[Exercise data Boundary: Start]
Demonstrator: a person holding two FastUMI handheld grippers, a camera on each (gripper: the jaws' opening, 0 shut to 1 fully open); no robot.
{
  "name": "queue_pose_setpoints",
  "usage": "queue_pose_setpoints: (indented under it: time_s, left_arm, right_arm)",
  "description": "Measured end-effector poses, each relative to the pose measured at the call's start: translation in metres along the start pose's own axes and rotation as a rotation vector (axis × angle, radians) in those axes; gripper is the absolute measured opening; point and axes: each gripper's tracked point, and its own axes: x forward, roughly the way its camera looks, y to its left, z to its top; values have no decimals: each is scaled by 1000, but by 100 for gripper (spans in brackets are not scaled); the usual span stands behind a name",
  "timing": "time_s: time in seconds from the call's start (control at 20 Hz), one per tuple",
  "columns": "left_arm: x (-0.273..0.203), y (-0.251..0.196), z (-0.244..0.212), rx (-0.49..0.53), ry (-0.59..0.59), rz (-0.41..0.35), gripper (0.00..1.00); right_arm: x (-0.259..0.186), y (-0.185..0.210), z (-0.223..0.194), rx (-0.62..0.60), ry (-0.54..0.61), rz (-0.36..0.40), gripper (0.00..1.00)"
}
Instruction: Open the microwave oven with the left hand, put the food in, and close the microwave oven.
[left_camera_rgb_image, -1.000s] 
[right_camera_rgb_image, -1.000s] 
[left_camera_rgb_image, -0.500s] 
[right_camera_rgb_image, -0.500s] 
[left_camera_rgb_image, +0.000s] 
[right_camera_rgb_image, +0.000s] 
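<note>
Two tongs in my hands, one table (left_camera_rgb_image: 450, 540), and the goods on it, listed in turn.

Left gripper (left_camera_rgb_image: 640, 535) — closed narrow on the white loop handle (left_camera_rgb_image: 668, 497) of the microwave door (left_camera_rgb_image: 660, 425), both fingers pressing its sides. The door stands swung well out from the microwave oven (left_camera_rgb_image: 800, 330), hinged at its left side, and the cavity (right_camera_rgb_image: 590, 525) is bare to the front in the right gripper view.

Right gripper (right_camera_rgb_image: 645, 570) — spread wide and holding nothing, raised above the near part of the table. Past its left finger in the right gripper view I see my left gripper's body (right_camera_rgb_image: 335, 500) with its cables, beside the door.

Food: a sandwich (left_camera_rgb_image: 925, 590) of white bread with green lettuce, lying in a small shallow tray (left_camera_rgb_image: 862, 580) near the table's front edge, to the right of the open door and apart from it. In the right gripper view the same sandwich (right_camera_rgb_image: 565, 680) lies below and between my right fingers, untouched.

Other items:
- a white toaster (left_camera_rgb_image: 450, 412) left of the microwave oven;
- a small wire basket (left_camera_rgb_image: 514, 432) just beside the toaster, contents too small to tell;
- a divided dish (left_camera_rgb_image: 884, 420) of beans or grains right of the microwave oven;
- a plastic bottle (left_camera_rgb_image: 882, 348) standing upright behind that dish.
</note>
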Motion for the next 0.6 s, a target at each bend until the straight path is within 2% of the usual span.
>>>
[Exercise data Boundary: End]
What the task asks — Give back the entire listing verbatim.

Result of this task —
Demonstrator: a person holding two FastUMI handheld grippers, a camera on each (gripper: the jaws' opening, 0 shut to 1 fully open); no robot.
{
  "name": "queue_pose_setpoints",
  "usage": "queue_pose_setpoints: (indented under it: time_s, left_arm, right_arm)",
  "description": "Measured end-effector poses, each relative to the pose measured at the call's start: translation in metres along the start pose's own axes and rotation as a rotation vector (axis × angle, radians) in those axes; gripper is the absolute measured opening; point and axes: each gripper's tracked point, and its own axes: x forward, roughly the way its camera looks, y to its left, z to its top; values have no decimals: each is scaled by 1000, but by 100 for gripper (spans in brackets are not scaled); the usual span stands behind a name",
  "timing": "time_s: time in seconds from the call's start (control at 20 Hz), one per tuple",
  "columns": "left_arm: x (-0.273..0.203), y (-0.251..0.196), z (-0.244..0.212), rx (-0.49..0.53), ry (-0.59..0.59), rz (-0.41..0.35), gripper (0.00..1.00); right_arm: x (-0.259..0.186), y (-0.185..0.210), z (-0.223..0.194), rx (-0.62..0.60), ry (-0.54..0.61), rz (-0.36..0.40), gripper (0.00..1.00)"
}
Instruction: Open the microwave oven with the left hand, put the food in, and close the microwave oven.
[left_camera_rgb_image, -1.000s] 
[right_camera_rgb_image, -1.000s] 
[left_camera_rgb_image, -0.500s] 
[right_camera_rgb_image, -0.500s] 
[left_camera_rgb_image, +0.000s] 
[right_camera_rgb_image, +0.000s] 
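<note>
Two tongs in my hands, one table (left_camera_rgb_image: 450, 540), and the goods on it, listed in turn.

Left gripper (left_camera_rgb_image: 640, 535) — closed narrow on the white loop handle (left_camera_rgb_image: 668, 497) of the microwave door (left_camera_rgb_image: 660, 425), both fingers pressing its sides. The door stands swung well out from the microwave oven (left_camera_rgb_image: 800, 330), hinged at its left side, and the cavity (right_camera_rgb_image: 590, 525) is bare to the front in the right gripper view.

Right gripper (right_camera_rgb_image: 645, 570) — spread wide and holding nothing, raised above the near part of the table. Past its left finger in the right gripper view I see my left gripper's body (right_camera_rgb_image: 335, 500) with its cables, beside the door.

Food: a sandwich (left_camera_rgb_image: 925, 590) of white bread with green lettuce, lying in a small shallow tray (left_camera_rgb_image: 862, 580) near the table's front edge, to the right of the open door and apart from it. In the right gripper view the same sandwich (right_camera_rgb_image: 565, 680) lies below and between my right fingers, untouched.

Other items:
- a white toaster (left_camera_rgb_image: 450, 412) left of the microwave oven;
- a small wire basket (left_camera_rgb_image: 514, 432) just beside the toaster, contents too small to tell;
- a divided dish (left_camera_rgb_image: 884, 420) of beans or grains right of the microwave oven;
- a plastic bottle (left_camera_rgb_image: 882, 348) standing upright behind that dish.
</note>
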Motion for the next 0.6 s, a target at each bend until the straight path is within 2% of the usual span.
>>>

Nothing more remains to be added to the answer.